▶ _YOUR GOAL_
Your response to the data below should hold nothing except the lines from the one containing "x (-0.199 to" down to the one containing "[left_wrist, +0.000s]", reproduced exactly and without pictures.

▶ _DATASET CONTENT_

____________

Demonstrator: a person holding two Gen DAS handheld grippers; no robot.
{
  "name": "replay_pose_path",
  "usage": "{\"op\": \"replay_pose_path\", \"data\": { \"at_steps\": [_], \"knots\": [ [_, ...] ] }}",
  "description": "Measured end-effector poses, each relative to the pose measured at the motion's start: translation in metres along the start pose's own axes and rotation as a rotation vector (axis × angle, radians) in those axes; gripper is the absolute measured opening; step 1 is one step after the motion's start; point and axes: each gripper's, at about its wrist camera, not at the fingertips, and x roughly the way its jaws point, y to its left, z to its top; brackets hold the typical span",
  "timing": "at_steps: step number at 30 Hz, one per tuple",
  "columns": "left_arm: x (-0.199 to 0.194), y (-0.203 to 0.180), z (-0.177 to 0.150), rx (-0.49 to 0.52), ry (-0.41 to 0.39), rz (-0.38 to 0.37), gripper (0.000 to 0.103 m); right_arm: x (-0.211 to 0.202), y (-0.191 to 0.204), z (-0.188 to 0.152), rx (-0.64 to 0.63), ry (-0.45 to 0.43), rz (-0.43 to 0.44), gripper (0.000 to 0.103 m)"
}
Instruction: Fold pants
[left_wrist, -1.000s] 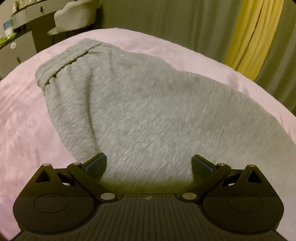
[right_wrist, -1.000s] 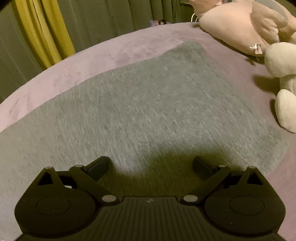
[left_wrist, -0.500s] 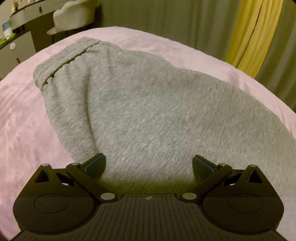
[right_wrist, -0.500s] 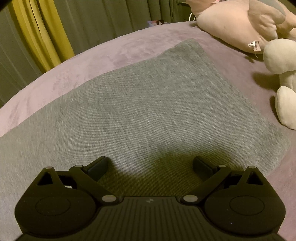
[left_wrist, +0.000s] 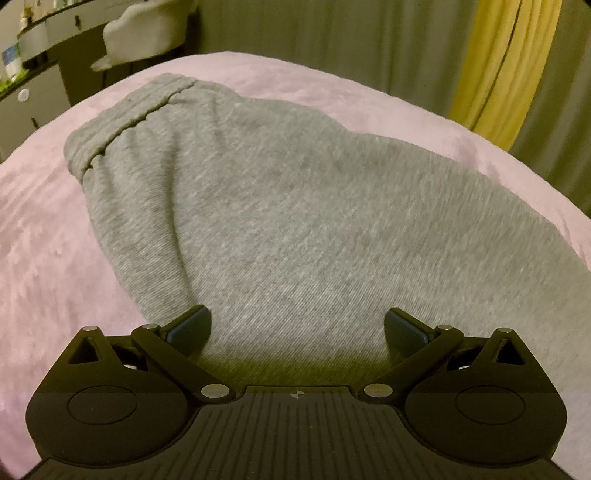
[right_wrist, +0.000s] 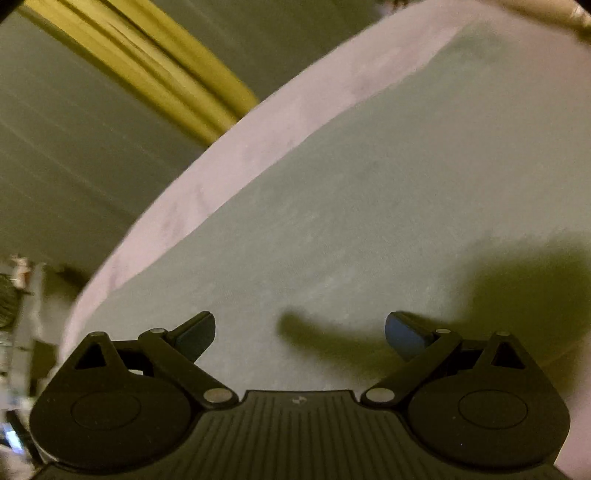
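Grey sweatpants (left_wrist: 295, 206) lie flat on a pink bed cover (left_wrist: 44, 251), with the ribbed waistband (left_wrist: 122, 122) at the far left. My left gripper (left_wrist: 297, 328) is open and empty, low over the near edge of the pants. In the blurred right wrist view the pants (right_wrist: 388, 192) fill the middle as a pale grey sheet. My right gripper (right_wrist: 300, 332) is open and empty above them, and casts a dark shadow on the cloth.
Yellow and grey curtains (left_wrist: 506, 62) hang behind the bed. A white chair (left_wrist: 147, 33) and a counter with drawers (left_wrist: 33, 74) stand at the far left. The bed edge (right_wrist: 207, 181) runs diagonally in the right wrist view, with blurred clutter (right_wrist: 18, 295) at the left.
My right gripper has swung and tilted sharply to the left; the plush toys have left its view and the image is blurred. My left gripper has barely moved.
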Motion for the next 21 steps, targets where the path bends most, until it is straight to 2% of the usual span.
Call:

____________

▶ _RESPONSE BOX_
  "columns": "left_arm: x (-0.199 to 0.194), y (-0.203 to 0.180), z (-0.177 to 0.150), rx (-0.49 to 0.52), ry (-0.41 to 0.39), rz (-0.38 to 0.37), gripper (0.000 to 0.103 m); right_arm: x (-0.211 to 0.202), y (-0.191 to 0.204), z (-0.188 to 0.152), rx (-0.64 to 0.63), ry (-0.45 to 0.43), rz (-0.43 to 0.44), gripper (0.000 to 0.103 m)"
}
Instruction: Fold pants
[left_wrist, -1.000s] 
[right_wrist, -1.000s] 
[left_wrist, -0.500s] 
[right_wrist, -0.500s] 
[left_wrist, +0.000s] 

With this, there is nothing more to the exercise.